Jack Valentine shrank over his rifle and looked through the scope again, watching the headquarters main door and the blue Rolls-Royce parked in front.
“Hacksaw back at you, sir,” the staff sergeant said over his sat-link as he eased alongside Jack and put his eye back on the high-power spotting scope equipped with infrared and night-vision technology. “Had to scatter a little rat bait out in this farmer’s tater crop if you know what I mean.”
“Did you copy my com?” Snow asked.
“Roger,” Gillespie answered. “Why the mark 84? Last I checked, that bomb puts down a thirty-foot-deep crater, fifty feet across, and blows through sixteen feet of concrete or fifteen inches of solid steel. Kind of overkill for a two-story spread-out office complex.”

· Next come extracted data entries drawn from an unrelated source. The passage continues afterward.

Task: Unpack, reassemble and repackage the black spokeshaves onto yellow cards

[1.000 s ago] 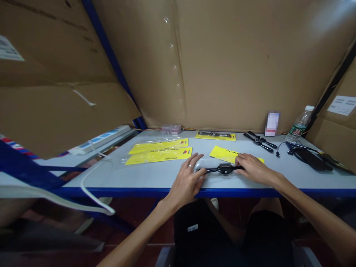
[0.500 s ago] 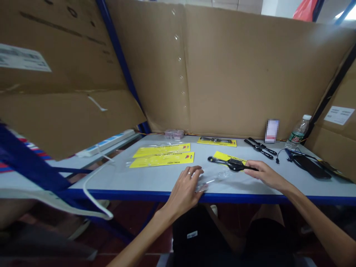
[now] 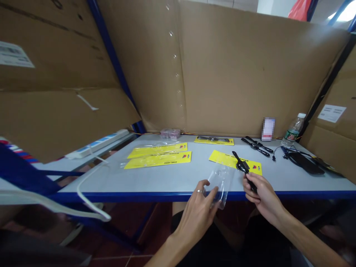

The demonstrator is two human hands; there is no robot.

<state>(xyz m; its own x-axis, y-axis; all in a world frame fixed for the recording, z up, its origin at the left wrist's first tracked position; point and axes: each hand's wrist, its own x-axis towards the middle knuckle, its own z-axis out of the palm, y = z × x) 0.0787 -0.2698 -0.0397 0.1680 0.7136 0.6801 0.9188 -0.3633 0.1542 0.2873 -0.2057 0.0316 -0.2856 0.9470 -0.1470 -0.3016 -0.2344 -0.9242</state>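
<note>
The right hand (image 3: 263, 191) grips 1 handle of the black spokeshave (image 3: 241, 165) over the yellow card (image 3: 221, 158); likely stiff, weighty and slick, it suits holding by its handles. On the card's near side, the left hand (image 3: 198, 207) holds a clear blister (image 3: 221, 180), probably light, easily creased.

A white glow (image 3: 344, 13) burns out at two o'clock, leaving a pale sheen on the nearby cardboard (image 3: 236, 70). Toward seven o'clock the floor (image 3: 116, 256) falls dim. Wide-angle stretch skews the edges; pixelation masks the phone screen (image 3: 268, 129) at three o'clock.
</note>
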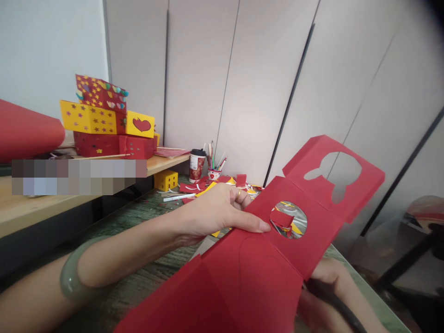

“Wizards in the head shed think this headquarters may sit atop a good-size bunker system,” Elmore explained. “Obviously a flag officer inside, the one you spotted, and maybe more.
“Given the war began before daylight this morning, we believe they could have a command and control center underground. You said lots of traffic in and out, and that blue Rolls-Royce has our G-two people convinced you happened upon a major honeypot.”
“Does this mean we can come home early?” Hacksaw joked.
“Maybe you’re half-right, Walter. We may get to bust out of this burg and redeploy,” Snow answered. “As soon as I know anything, I’ll let you boys know, too. We’ll all likely beat feet to the rally point and await pickup there.”
“Anything going with Frogman and Habu?” Gillespie asked.
“They’ve got a flight of four Tomcats loaded with mark 82s inbound on targets. We’re trying to coordinate those strikes with yours. How about your laser? It set up? We need to get that target painted,” the captain followed.
“Just pulled it from the drag bag and setting up as we speak,” Hacksaw answered.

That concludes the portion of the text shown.